Construction of the control RNA construct with the T7 promoter for in vitro production of RNA.
A T7 promoter was attached to the 231-bp construct by using a pCR-Script Amp SK(+) cloning kit as recommended by the manufacturer (Stratagene). The resulting plasmid-containing colonies were screened by performing a PCR with a T7 primer (5′GTAATACGACTCACTATAGGGC3′) and the S1 reverse primer to determine if the 231-bp fragment was inserted downstream of the T7 promoter. The PCR conditions and cycles were the same as those used to amplify the 250-bp PCR product. Agarose gel electrophoresis was used to screen for the presence of inserts, and successful recombinants were purified by using large-scale plasmid preparations. Prior to in vitro transcription, the plasmid template was linearized with a restriction enzyme that cleaved downstream of the RNA polymerase promoter and the insert in the multiple cloning site.
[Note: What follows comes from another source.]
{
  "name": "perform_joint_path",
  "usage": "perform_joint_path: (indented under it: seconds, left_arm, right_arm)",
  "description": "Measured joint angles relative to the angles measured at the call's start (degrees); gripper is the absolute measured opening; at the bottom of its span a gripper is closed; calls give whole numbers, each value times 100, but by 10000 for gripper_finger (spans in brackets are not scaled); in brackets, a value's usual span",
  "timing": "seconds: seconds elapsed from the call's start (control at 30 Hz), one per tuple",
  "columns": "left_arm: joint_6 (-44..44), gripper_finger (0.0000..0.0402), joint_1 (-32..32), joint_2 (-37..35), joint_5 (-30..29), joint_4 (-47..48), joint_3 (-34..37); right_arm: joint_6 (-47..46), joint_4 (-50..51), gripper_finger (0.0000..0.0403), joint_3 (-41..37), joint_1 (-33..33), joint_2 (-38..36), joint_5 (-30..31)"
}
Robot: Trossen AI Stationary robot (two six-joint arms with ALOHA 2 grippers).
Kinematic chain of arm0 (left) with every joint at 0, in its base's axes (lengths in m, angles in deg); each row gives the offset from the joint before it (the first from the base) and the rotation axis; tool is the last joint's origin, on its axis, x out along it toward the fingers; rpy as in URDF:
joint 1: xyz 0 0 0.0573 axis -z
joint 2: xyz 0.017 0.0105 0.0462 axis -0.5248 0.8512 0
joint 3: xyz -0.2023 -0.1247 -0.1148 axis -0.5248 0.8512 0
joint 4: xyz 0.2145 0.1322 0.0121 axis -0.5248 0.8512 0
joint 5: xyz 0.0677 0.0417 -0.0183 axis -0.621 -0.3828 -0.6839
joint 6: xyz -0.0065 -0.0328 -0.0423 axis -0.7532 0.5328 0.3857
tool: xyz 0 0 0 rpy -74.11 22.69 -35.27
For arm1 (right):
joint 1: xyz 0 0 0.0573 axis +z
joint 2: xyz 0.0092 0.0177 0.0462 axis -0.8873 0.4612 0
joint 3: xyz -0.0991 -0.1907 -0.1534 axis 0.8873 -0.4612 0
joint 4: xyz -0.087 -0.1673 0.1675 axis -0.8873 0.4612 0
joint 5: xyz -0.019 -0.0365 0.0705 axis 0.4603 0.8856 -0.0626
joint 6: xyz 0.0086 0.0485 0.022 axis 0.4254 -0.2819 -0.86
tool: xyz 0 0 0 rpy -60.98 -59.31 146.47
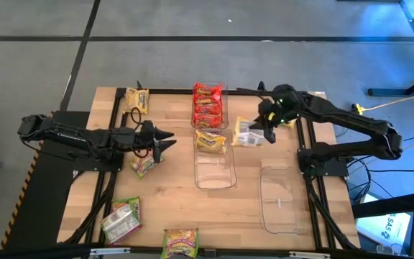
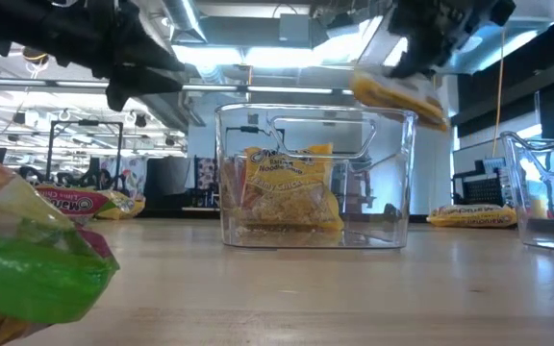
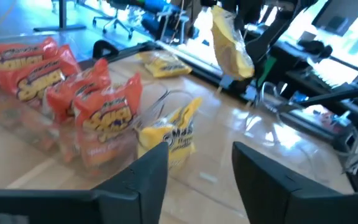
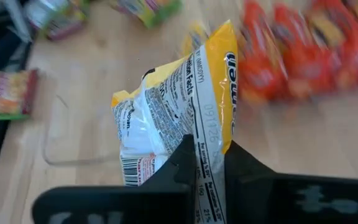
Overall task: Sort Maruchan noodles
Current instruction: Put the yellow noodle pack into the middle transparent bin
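Observation:
My right gripper (image 4: 213, 163) is shut on a yellow Maruchan packet (image 1: 247, 136), held high over the table between the bins; the low view shows that packet (image 2: 400, 96) in the air. My left gripper (image 3: 201, 177) stands open at the table's left, above a green and pink packet (image 1: 144, 166), with nothing between its fingers. Red packets (image 1: 207, 103) stand on edge in the far clear bin (image 1: 223, 121). One yellow packet (image 1: 210, 141) leans in the middle bin (image 1: 214, 176). My right gripper pinches one end of the yellow packet (image 4: 211, 144) between its two fingers, which slant down from the table's right side. The packet reaches out past the fingertips with its printed back showing. It is lifted clear of the table and tilted (image 2: 421, 108).
An empty clear bin (image 1: 279, 201) lies at the near right. Loose packets lie about: yellow ones at the far left (image 1: 136, 99) and far right (image 2: 471, 216), green ones near the front edge (image 1: 121, 219) (image 1: 180, 242).

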Motion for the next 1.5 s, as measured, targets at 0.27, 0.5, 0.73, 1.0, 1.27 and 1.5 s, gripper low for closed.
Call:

The plasmid was cut with 20 U of HaeII (Gibco BRL) as recommended by the manufacturer. The restriction digest was incubated (3 h, 37°C) and then inactivated at 65°C for 10 min. Following restriction digestion of the DNA with HaeII, the DNA was purified by adding 50 μg of proteinase K per μl to the restriction buffer (30 min, 37°C), followed by two phenol-chloroform (1:1, vol/vol) extractions and ethanol precipitation prior to the transcription reaction. The digested DNA was resuspended in diethyl pyrocarbonate-treated water (Sigma) to a final concentration of 1 mg ml−1.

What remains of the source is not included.